Human

237 20 31
                                    

27th June, 2027

I noticed how he came home later than usual yesterday. He was looking so stressed, it broke my heart, and that endless guilt in his eyes as he looked at me was enough to tell me what was going on.

When he thought back to those times in which we didn't know each other yet, in which he was, well, a criminal at best, he got depressed.
I wish I could hold him through those phases until the storm of self loathing passed. Whisper sweet nothings into his ear to block out the voices telling him he didn't deserve happiness. But he didn't let me, he didn't believe me when I said he had been forgiven more than 12 years ago.
Remembering yesterday, and all the other days I had seen him walk into our appartement with slumped shoulders and dragging feet, I sat down and wrote on with more determination than ever.

He needed to come to terms with the past, his and mine. Only that way could we also think of a future.


"When and where?"

It had taken a while for us to finally get a time and place to meet, actually, a pretty long time. The Monday when I sent that message, it had been the 13th April. The day we finally got to meet was the 3rd June, a Wednesday, by the way. Those were more than seven weeks.

A lot happend in that time, and pretty much exactly the amount of stuff that happened didn't happen, too. For instance, during that whole time I didn't speak a word to Baekhyun. Sure, we still shared a glance here or there, there were a couple of moments in our shared classes where I couldn't help but think that this would be a pretty good joke between the two of us, if only we still had been friends. I wondered if he missed me at all. He never was in our class room during breaks, always rushing off god knew where. It was definitely not the cafeteria, nor the gardens. I had checked both, plus our school library, the halls, most of the empty class rooms, yet I could never locate the small, chocolate brown haired male. Looking back, it probably was better that way, but in those times when I actually wanted to speak to him it nothing short of frustrating.
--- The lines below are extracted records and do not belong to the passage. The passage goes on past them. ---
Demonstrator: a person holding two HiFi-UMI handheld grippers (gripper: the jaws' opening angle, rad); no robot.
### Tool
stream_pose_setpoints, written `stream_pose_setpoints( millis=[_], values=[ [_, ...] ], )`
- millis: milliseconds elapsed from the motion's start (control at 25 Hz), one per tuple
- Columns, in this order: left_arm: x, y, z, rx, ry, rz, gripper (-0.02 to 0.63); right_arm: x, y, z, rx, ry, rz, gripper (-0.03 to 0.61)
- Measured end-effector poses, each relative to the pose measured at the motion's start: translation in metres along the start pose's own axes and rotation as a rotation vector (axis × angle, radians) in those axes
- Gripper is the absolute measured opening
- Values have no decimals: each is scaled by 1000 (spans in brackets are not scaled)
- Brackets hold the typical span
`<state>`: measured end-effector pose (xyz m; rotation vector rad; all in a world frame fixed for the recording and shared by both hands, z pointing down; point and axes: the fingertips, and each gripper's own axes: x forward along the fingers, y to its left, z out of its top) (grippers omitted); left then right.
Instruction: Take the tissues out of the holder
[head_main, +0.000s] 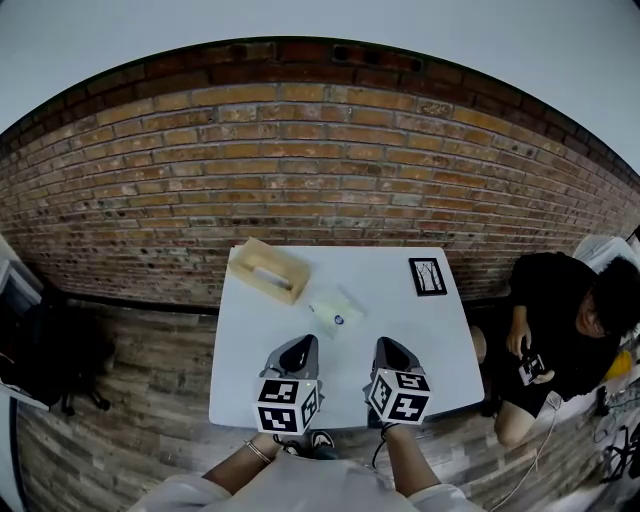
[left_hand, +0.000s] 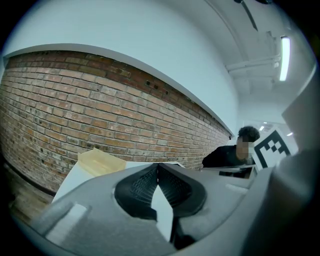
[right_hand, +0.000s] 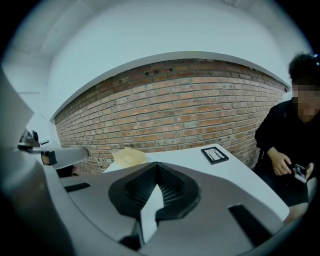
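While the left claw (head_main: 300, 346) and right claw (head_main: 393, 346) sit closed and empty at the near edge of the white bench (head_main: 420, 330), listed upon it: wooden holder (head_main: 268, 270), back left; tissue packet (head_main: 337, 312), mid-bench, near the holder; black frame (head_main: 428, 276), back right.

No legible words, numbers or brand names anywhere.

Left cube (head_main: 288, 404), on the left tool (head_main: 299, 346): black-and-white square code patterns, no letters.

Right cube (head_main: 400, 395), on the right tool (head_main: 391, 346): same kind of patterns.

Tissue pack (head_main: 335, 313) on the table (head_main: 400, 320): small dark round mark, too small to read.

Black frame (head_main: 428, 276): thin branching line drawing, no text visible.
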<state>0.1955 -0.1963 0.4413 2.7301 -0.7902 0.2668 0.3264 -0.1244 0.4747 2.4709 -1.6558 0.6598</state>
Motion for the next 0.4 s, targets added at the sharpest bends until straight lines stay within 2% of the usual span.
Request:
stream_pose_setpoints(
  millis=[400],
  values=[
    [-8, 12, 2, -12, -4, -3, 9, -3, 15, 3, -14, -7, -4, 6]
  ],
)
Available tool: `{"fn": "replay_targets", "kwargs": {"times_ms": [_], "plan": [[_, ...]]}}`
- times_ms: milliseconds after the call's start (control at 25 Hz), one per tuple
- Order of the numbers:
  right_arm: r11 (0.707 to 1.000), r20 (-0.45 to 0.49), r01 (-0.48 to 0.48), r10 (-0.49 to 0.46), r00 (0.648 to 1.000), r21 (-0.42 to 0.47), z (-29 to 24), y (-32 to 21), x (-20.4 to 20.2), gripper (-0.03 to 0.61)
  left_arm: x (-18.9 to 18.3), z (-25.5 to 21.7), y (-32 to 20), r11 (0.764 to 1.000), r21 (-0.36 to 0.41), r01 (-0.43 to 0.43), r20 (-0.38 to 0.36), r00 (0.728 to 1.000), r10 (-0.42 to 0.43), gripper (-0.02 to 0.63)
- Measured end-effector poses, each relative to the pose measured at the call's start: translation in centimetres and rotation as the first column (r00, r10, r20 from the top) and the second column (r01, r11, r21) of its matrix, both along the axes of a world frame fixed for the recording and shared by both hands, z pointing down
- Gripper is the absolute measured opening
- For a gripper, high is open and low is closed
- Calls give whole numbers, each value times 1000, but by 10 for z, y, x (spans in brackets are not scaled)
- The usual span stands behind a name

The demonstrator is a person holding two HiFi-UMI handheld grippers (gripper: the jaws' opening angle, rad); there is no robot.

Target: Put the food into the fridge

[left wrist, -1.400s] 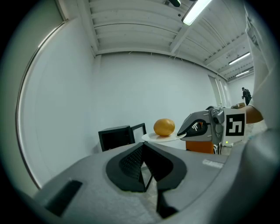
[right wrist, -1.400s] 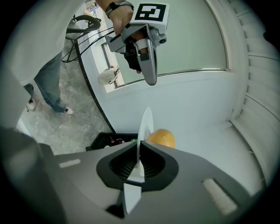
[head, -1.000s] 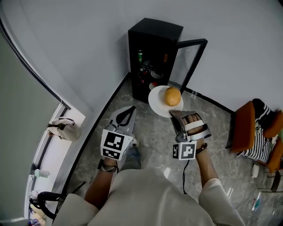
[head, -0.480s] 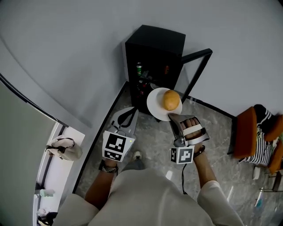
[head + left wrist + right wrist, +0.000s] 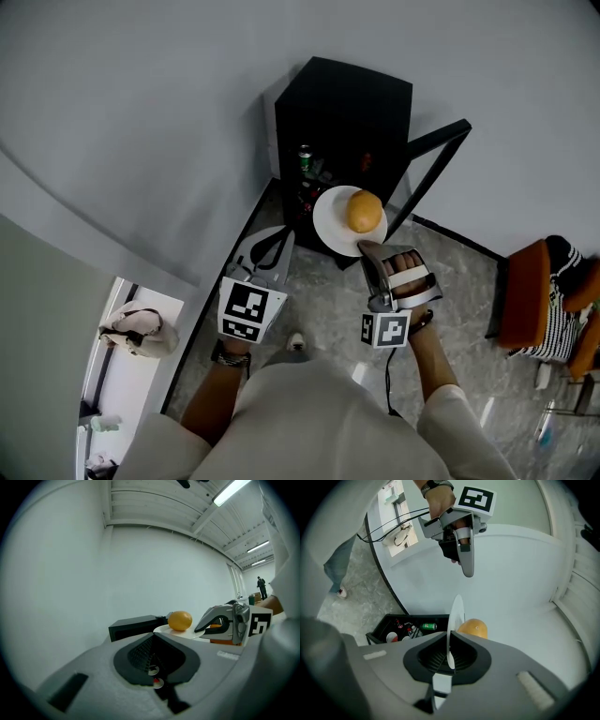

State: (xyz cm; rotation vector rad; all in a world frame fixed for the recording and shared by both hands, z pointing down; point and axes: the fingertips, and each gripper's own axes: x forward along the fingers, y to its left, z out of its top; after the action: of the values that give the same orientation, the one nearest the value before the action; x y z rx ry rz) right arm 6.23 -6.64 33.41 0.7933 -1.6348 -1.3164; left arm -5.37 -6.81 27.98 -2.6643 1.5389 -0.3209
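The right hand-held gripper (image 5: 366,247) pinches the plate (image 5: 331,228) level, presumably to steady the orange (image 5: 365,210) toward the fridge (image 5: 345,105) ahead, while the left hand-held gripper (image 5: 271,235) is pressed together.

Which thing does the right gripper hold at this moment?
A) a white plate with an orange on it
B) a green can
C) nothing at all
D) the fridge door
A: in the right gripper view the right gripper is shut on the rim of the white plate, and the orange lies on that plate.
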Motion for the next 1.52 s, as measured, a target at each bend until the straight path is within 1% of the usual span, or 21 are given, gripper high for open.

Something that also influenced my Mai of that year pretty negatively was the fact that Mr. Jung was getting dangerously close to my mother. I didn't even know when those two had gotten on first name basis, but all of a sudden it was Wheein-this and Wheein-that. And the way she would say his name! Don't even get me started on that. I was beginning to dread going home even more than I dreaded going to school in the morning.

School could've been my saviour, my sweet hours of nobody bothering me too much, if it hadn't been for, well, the person who bothered me. Waaay too much.
I had thought the subtle flirting and the shy invites to ice cream parlours had been cute, even flattering at the beginning. But damn, dat bish need to learn to respect the word "no", ya feel me? *clears throught* sorry about that, my sass came out.
I had honestly lost count of the times Bomi had made her way towards my seat, and had played some different line on me. I wasn't some piece of meat, for crying out loud! In any other situation I would've probably found the switched typical gender roles pretty hilarious, but back then it was nothing but annoying.

So, needless to say, I was more than thankful for the bit of sanity I got back while talking to Tim. At first it had been incredibly awkward between the two of us, as if both of us were too shy or unsure how to proceed. But soon enough Tim seemed more than eager to find a date we could meet. I found his excitement endearing, and the big hype he put around the event doubled my excitement as well.

And today was finally the day. We had agreed it would be best to meet on a Wednesday, seeing as school ended earlier than it usually would have on that day of the week. It was pretty convenient that that was true for both of our schools, right?